* [INSTRUCTIONS FOR THE TASK]:
From the line with "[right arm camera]" to the line with "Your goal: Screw", retype each line exactly as it stands in the records below, but skip the pictures.

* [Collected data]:

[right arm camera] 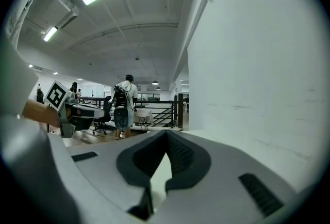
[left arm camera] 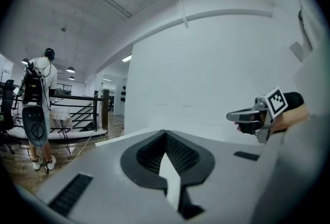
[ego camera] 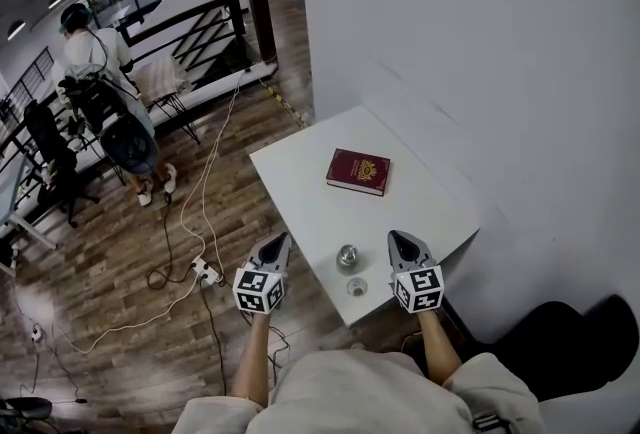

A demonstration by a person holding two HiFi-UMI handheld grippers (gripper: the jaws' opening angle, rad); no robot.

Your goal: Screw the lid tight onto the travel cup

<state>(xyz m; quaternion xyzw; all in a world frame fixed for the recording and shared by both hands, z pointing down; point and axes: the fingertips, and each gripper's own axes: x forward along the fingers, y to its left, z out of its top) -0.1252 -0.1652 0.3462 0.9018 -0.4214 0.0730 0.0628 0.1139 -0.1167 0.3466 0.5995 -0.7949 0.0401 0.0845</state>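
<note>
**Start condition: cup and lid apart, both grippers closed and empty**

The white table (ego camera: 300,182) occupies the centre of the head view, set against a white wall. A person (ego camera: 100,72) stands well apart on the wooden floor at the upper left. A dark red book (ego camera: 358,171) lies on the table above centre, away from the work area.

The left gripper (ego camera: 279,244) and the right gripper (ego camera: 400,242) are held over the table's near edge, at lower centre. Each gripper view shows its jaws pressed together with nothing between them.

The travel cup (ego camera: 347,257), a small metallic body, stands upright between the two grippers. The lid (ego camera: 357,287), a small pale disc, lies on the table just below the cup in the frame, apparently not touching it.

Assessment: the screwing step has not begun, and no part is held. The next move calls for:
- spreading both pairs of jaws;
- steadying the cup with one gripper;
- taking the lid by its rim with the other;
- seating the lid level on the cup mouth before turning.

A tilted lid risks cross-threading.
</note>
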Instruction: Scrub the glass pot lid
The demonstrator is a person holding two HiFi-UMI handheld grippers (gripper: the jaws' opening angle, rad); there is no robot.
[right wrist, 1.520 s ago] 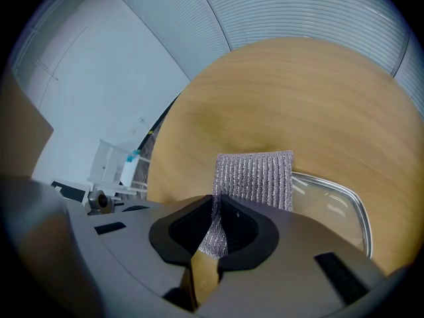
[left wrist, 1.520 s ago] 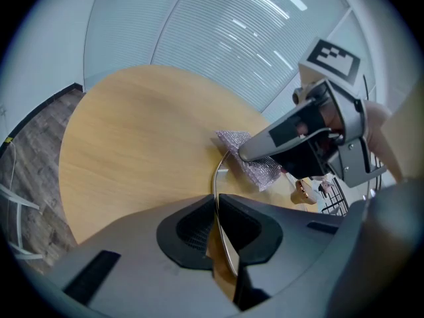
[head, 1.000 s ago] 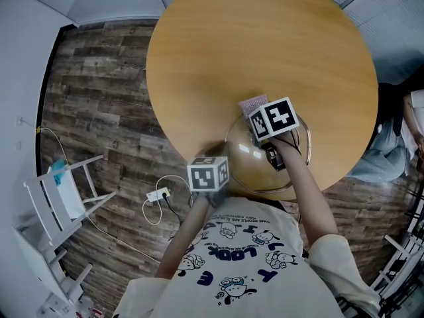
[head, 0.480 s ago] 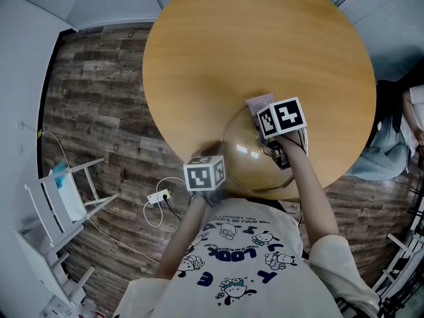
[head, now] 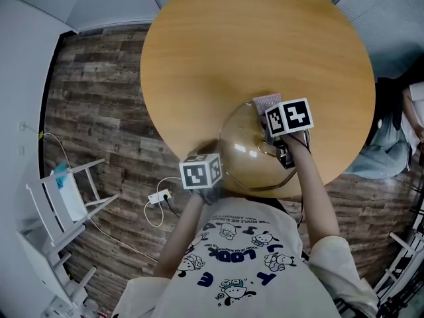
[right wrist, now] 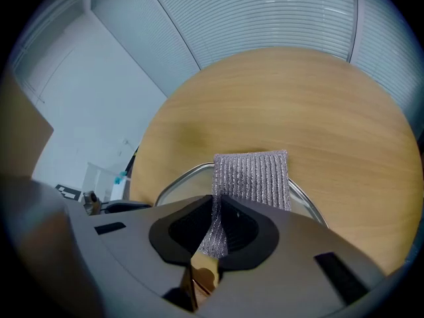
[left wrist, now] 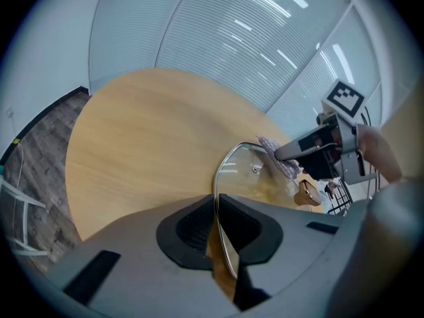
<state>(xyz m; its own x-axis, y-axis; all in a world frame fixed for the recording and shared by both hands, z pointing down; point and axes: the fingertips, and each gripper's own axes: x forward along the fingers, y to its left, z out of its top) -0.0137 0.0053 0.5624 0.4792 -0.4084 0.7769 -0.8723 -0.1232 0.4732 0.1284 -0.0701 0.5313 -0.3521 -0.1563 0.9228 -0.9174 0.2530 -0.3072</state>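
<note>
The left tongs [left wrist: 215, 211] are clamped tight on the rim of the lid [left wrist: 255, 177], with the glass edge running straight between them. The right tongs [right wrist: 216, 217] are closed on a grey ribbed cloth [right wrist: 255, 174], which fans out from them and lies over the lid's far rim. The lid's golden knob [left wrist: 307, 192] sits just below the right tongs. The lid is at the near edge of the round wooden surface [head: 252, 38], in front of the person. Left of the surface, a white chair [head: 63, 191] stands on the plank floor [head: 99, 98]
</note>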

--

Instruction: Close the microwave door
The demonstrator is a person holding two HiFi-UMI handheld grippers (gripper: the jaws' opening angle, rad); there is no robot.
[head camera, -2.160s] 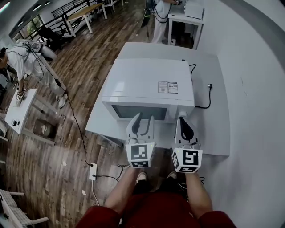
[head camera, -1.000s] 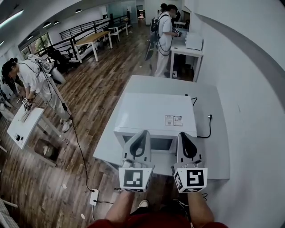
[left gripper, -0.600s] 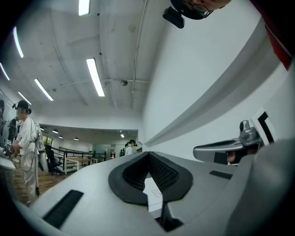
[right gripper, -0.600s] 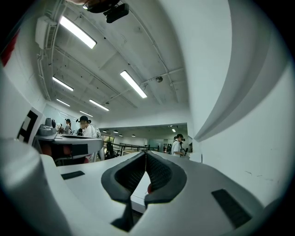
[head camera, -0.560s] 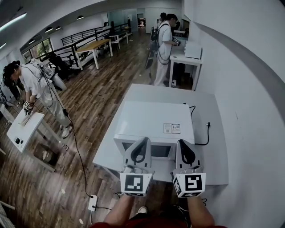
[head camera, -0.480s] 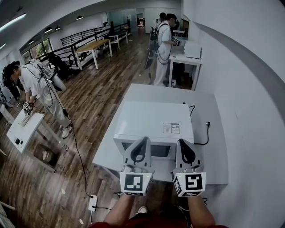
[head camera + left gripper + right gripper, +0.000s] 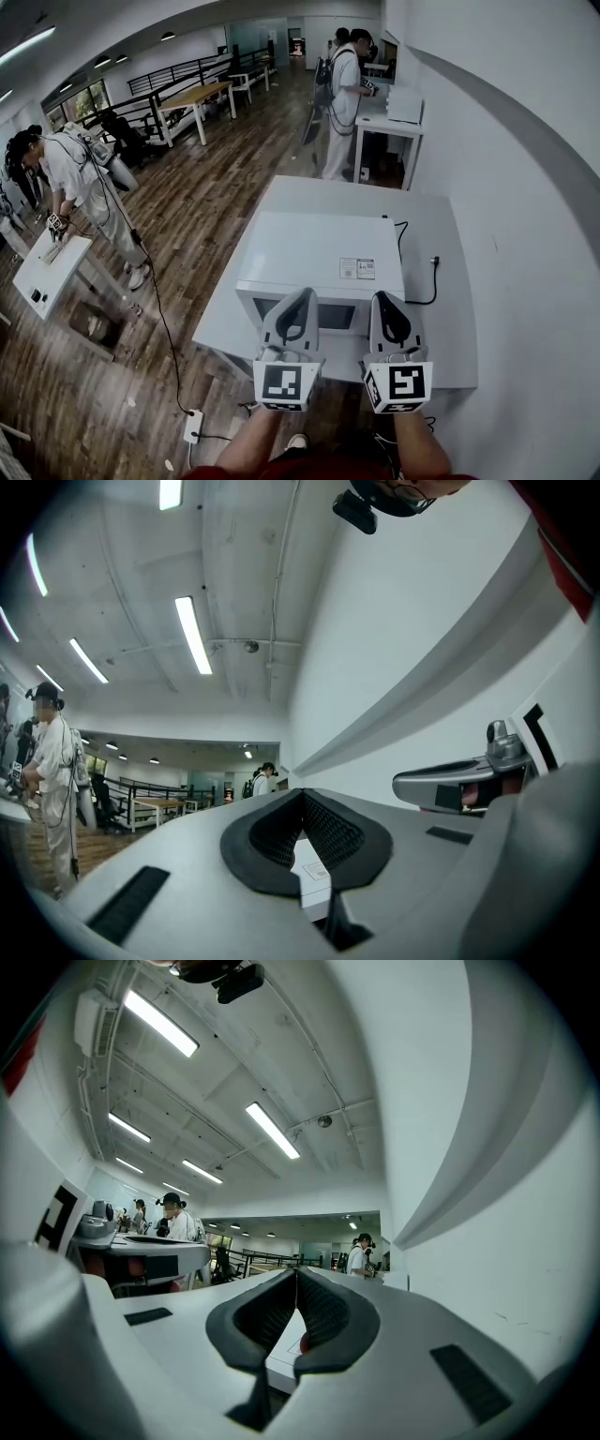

* [TASK OUTPUT]:
[right arm camera] 
[left arm camera] 
[ego camera] 

A demonstration by a person holding two HiFi-UMI handheld grippers (gripper: the jaws' opening angle, rad); no robot.

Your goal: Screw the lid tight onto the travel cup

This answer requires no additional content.